Commons have their origin in the agricultural tradition that has been established in the late 11th century to use the harvested fields together for common grazing of the animals of all members of a locality. Out of these local customs evolved the so called "rights of common" as part of the communal property rights. They are held by distinct individuals of a community and include rights such as fishing, grazing or to collect firewood which can be asserted by them.
Over time, the use of particular rights of common decreased due to the industrialization. The changing reliance of the people on certain resources such as timber and the second communal property rights called customary rights of fluctuating bodies gained in importance. They can only be acquired by custom or by long use and have the peculiarity that they can be exercised, once they have been established, by anybody independently of ownership as long as he belongs to the particular local community.

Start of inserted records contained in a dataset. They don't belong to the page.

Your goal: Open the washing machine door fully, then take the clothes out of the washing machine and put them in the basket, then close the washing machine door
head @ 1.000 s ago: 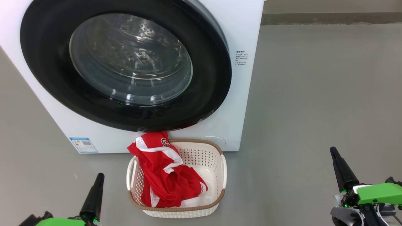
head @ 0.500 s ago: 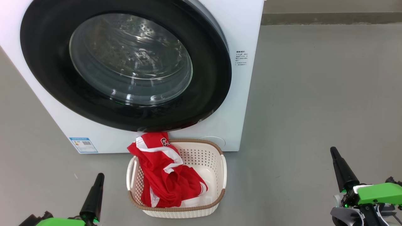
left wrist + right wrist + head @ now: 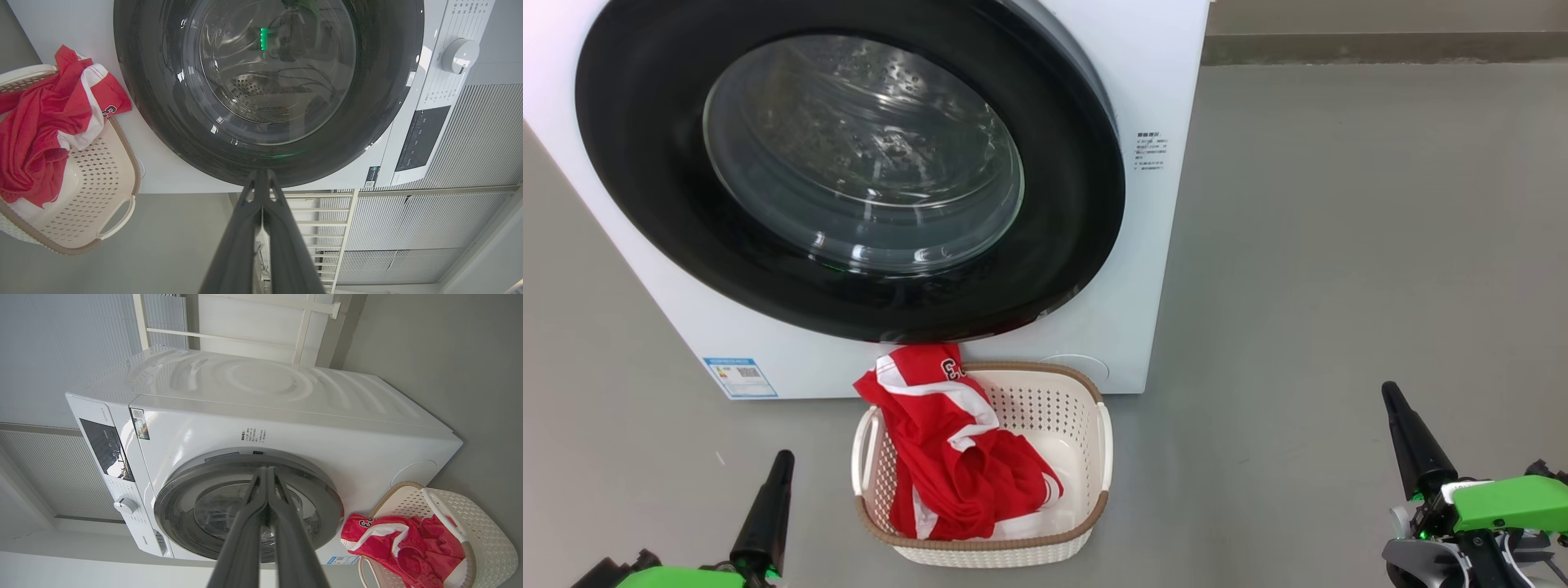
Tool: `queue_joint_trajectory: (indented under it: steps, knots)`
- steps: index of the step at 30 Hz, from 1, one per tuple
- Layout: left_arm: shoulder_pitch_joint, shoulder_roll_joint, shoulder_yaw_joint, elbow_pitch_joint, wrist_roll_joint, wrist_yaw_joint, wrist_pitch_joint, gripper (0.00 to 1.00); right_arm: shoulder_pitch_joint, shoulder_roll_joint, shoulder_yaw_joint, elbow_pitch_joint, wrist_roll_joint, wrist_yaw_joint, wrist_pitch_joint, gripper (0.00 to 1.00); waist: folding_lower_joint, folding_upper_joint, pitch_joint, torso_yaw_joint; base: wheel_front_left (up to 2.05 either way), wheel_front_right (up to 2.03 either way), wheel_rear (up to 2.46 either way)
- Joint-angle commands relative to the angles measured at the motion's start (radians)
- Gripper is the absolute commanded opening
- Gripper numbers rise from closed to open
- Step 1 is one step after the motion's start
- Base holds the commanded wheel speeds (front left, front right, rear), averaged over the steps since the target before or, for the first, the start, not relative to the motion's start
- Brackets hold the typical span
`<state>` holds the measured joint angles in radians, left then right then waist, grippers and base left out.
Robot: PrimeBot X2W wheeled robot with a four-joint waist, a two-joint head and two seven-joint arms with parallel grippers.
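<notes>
Nearest the camera, the left gripper [image 3: 780, 461] with its two long dark fingers sits low, off to the left of the small cream-white perforated plastic basket [image 3: 1029, 369] with the brown woven-look rim. Its jaws are pressed tight together and there's nothing between them. The right gripper [image 3: 1390, 396] is well off to the basket's right, also clamped together and empty. The basket stands on the grey floor [image 3: 1339, 245]. The red sports clothes with white stripes and a dark number [image 3: 947, 465] are piled in its left half, one bit flopping over the back-left rim, and some white cloth [image 3: 1029, 523] peeks out underneath. Right behind the basket is the big white front-loading washing machine [image 3: 1152, 82], a blue label [image 3: 740, 377] at its lower corner. Its large round door with the glossy black rim and bulging glass window [image 3: 1078, 204] sits closed against the front.
</notes>
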<state>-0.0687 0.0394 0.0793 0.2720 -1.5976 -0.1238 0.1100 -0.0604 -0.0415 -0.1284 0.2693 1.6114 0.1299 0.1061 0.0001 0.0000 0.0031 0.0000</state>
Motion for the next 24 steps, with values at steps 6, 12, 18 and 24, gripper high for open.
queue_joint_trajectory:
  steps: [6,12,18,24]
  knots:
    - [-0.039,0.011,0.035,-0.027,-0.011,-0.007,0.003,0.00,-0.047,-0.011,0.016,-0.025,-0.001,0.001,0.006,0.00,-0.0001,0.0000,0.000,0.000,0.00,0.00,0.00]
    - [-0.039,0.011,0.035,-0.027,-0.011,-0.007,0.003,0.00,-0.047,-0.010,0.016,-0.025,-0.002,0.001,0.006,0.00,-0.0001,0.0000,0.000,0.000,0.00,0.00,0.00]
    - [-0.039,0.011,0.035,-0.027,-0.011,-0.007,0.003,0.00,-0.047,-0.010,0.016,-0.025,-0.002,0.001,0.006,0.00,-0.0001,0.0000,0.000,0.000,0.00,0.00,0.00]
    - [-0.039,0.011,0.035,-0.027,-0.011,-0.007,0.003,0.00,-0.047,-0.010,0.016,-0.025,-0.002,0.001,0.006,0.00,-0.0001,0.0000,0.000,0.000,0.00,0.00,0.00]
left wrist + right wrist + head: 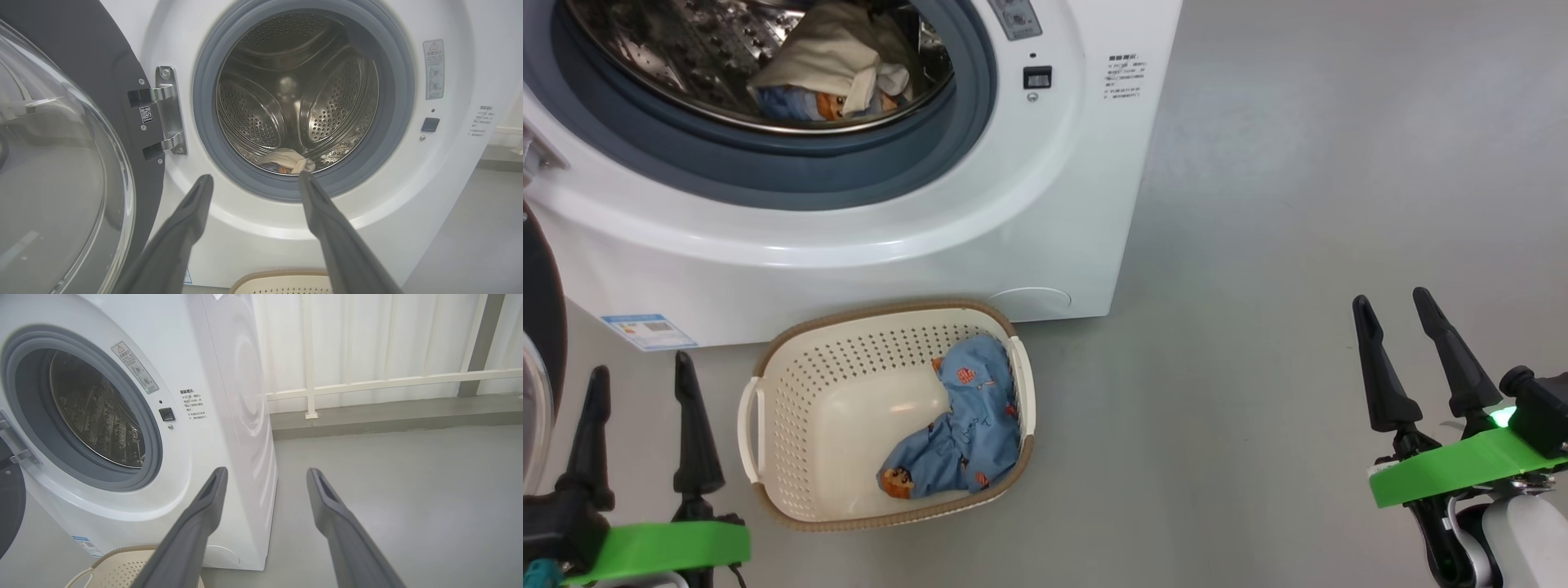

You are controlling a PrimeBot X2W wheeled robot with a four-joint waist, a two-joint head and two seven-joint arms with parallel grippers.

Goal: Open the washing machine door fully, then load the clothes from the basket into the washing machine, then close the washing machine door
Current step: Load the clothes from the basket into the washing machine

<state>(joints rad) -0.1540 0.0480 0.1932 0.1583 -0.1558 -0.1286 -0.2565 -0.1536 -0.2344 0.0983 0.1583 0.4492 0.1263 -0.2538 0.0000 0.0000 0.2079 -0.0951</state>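
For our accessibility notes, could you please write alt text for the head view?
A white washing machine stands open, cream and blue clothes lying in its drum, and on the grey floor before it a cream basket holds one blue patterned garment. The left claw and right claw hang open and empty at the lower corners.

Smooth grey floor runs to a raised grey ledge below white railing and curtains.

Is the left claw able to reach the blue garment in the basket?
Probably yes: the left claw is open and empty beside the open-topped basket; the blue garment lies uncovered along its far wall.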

One of the most frequently exercised customary rights is the right of recreational use on which this paper puts the focus on. This use has been very limited in the history of English law, but in the 13th century some land has been increasingly used by the local inhabitants for recreation or sports and the courts started to declare a land as town or village green with protection from interference if a long term use could be verified.
Since the 19th century the centre of gravity shifted from the agricultural benefits of town or village greens to the recognition of the large general public interest in recreation and the countryside. This development culminates after various other statutory provisions in favor of the protection of town or village greens in the Commons Registration Act in 1965.